1.) Purchaser buys SoundKit then adds the sounds to a commercial product like
a toolkit that they want to sell. Or they add the sounds to a website template
that they sell to others. Anything where another user would come along and use
those sounds commercially for their own projects.

2.) Purchaser buys SoundKit then gives it to their friends for free.

3.) Purchaser buys SoundKit then places it on a server at an office for
everyone to use.

4.) Someone accesses a repo who doesn't have a license for SoundKit, they pull
the sounds and use them on another project.

On the other hand, if you buy the license and then you work on a project like
a web or mobile app and you want to add the sounds, go for it. If someone else
adds to the project or makes changes, that's not a problem. As long as a
license owner is involved with the project and added them.

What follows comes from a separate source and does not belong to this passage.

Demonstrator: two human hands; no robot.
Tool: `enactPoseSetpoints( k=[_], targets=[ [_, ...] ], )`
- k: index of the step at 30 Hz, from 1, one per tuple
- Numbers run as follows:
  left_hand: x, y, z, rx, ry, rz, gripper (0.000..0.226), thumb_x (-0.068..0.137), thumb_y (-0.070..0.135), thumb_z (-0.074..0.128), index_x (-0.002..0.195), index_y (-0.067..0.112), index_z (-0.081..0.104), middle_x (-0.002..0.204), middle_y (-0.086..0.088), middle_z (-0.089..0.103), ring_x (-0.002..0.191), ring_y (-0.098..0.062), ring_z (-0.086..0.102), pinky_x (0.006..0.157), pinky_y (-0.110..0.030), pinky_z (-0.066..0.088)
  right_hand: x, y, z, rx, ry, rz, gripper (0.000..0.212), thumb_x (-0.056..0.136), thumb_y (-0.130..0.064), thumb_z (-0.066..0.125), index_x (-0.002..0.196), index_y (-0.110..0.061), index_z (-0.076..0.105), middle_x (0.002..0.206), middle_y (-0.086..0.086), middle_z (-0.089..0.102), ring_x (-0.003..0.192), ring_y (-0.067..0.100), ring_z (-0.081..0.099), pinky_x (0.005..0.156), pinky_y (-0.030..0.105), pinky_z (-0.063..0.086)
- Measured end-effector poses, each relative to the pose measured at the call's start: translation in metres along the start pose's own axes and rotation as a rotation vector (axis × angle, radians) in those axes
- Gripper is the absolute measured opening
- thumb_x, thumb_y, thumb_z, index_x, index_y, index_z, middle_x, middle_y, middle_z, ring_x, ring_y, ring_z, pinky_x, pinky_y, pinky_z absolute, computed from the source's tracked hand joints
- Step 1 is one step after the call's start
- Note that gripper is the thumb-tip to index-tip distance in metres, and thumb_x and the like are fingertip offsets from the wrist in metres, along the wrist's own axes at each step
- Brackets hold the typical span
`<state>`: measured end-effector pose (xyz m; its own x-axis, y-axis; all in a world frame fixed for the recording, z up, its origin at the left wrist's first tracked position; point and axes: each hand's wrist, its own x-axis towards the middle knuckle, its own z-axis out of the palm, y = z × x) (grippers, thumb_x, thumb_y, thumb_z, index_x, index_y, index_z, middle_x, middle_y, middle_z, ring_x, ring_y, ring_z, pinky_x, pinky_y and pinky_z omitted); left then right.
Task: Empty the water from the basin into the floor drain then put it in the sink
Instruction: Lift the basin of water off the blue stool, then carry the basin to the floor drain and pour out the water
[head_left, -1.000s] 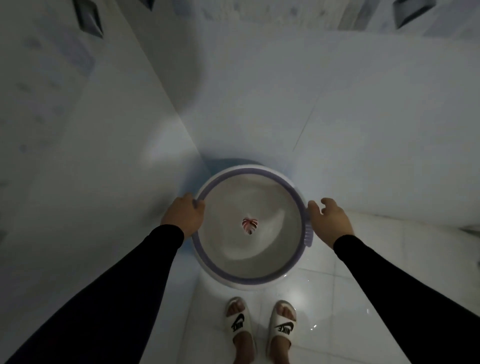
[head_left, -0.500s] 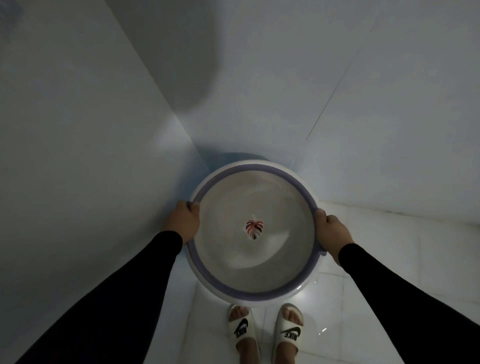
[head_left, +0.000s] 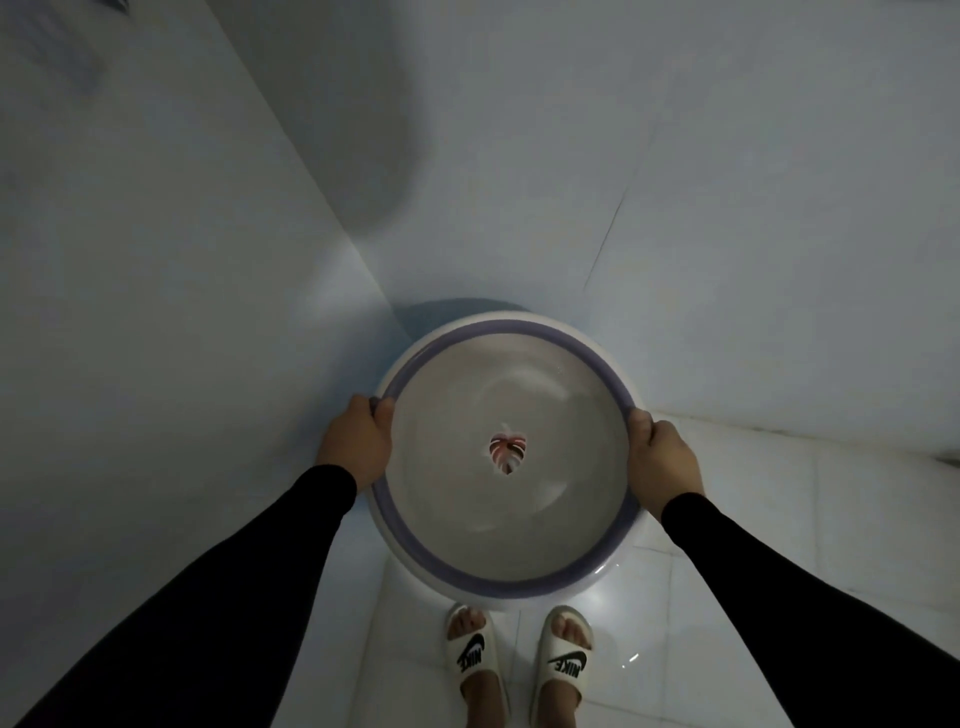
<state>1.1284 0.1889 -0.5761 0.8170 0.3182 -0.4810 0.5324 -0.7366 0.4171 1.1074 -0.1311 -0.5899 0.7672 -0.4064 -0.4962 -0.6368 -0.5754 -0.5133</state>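
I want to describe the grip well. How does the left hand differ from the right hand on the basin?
The left hand holds the basin at its left rim, near the wall corner; the right hand holds the right rim, over the tiled floor. The left hand sits slightly higher in the picture than the right hand. Both are closed on the purple rim, with black sleeves.

Both hands grip basin rim — w/ water inside.
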Motion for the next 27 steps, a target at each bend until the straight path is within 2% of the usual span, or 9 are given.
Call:
enactPoseSetpoints(
  k=[7, 12, 16, 19, 24, 27],
  targets=[
    [-0.047, 0.043, -0.043, 0.008, 0.041, 0.089, 0.041, 0.100, 0.043, 0.038, 0.101, 0.005, 0.054, 0.109, -0.029, 0.064, 0.102, -0.042, 0.060, 0.079, -0.037, 0.041, -0.037, -0.013, -0.061, -0.013, 0.048, -0.050, 0.058, 0.098, -0.045, 0.024, 0.103, 0.004, 0.053, 0.111, 0.029, 0.060, 0.102, 0.041, 0.056, 0.075, 0.035, 0.036],
    [-0.086, 0.091, -0.083, -0.005, 0.088, 0.173, 0.036, 0.099, 0.043, 0.038, 0.096, 0.009, 0.051, 0.109, -0.030, 0.064, 0.104, -0.044, 0.059, 0.077, -0.036, 0.039, -0.066, -0.029, -0.125, -0.024, 0.119, -0.107, 0.057, 0.098, -0.044, 0.024, 0.100, 0.005, 0.053, 0.108, 0.030, 0.061, 0.100, 0.042, 0.057, 0.076, 0.036, 0.039],
    [-0.117, 0.132, -0.113, -0.036, 0.094, 0.220, 0.039, 0.099, 0.047, 0.037, 0.096, 0.011, 0.051, 0.111, -0.026, 0.065, 0.102, -0.040, 0.060, 0.074, -0.030, 0.035, -0.087, -0.037, -0.178, -0.011, 0.145, -0.125, 0.055, 0.099, -0.043, 0.023, 0.103, 0.004, 0.053, 0.109, 0.028, 0.061, 0.100, 0.040, 0.057, 0.071, 0.031, 0.031],
    [-0.139, 0.163, -0.131, -0.054, 0.117, 0.274, 0.044, 0.099, 0.046, 0.038, 0.101, 0.006, 0.058, 0.109, -0.024, 0.066, 0.101, -0.038, 0.061, 0.074, -0.029, 0.035, -0.102, -0.041, -0.215, 0.046, 0.217, -0.116, 0.056, 0.098, -0.043, 0.025, 0.100, 0.004, 0.055, 0.108, 0.027, 0.061, 0.099, 0.039, 0.057, 0.070, 0.031, 0.030],
    [-0.175, 0.217, -0.150, -0.063, 0.096, 0.409, 0.043, 0.099, 0.042, 0.040, 0.096, 0.005, 0.062, 0.105, -0.022, 0.068, 0.097, -0.037, 0.062, 0.074, -0.030, 0.038, -0.133, -0.035, -0.278, 0.083, 0.342, -0.102, 0.057, 0.098, -0.044, 0.027, 0.099, 0.004, 0.058, 0.106, 0.027, 0.063, 0.100, 0.039, 0.058, 0.074, 0.033, 0.037],
    [-0.194, 0.248, -0.153, -0.051, 0.092, 0.487, 0.040, 0.098, 0.041, 0.041, 0.085, 0.007, 0.059, 0.100, -0.023, 0.069, 0.092, -0.037, 0.063, 0.073, -0.031, 0.039, -0.151, -0.024, -0.310, 0.092, 0.418, -0.066, 0.057, 0.097, -0.045, 0.027, 0.096, 0.002, 0.059, 0.104, 0.025, 0.065, 0.098, 0.038, 0.059, 0.070, 0.031, 0.033]
  ],
)
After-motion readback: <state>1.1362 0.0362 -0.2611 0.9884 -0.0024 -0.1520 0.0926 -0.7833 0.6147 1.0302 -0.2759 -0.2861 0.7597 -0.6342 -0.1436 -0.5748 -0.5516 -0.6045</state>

I really don't want to limit the use of the product, I just have to try and
keep from everyone giving it to everyone for every use. And regarding the
company issue, I should add a multiuser license. It is common in these
situations.

At the end of the day, most people are probably not using their licenses
correctly for all sorts of design elements, but this gives us some sort of
protection in a worst case scenario.

I'll try and update the wording of the license to be as clear as possible for
future buyers. If you have already purchased, feat not, the usage will become
more flexible, not less.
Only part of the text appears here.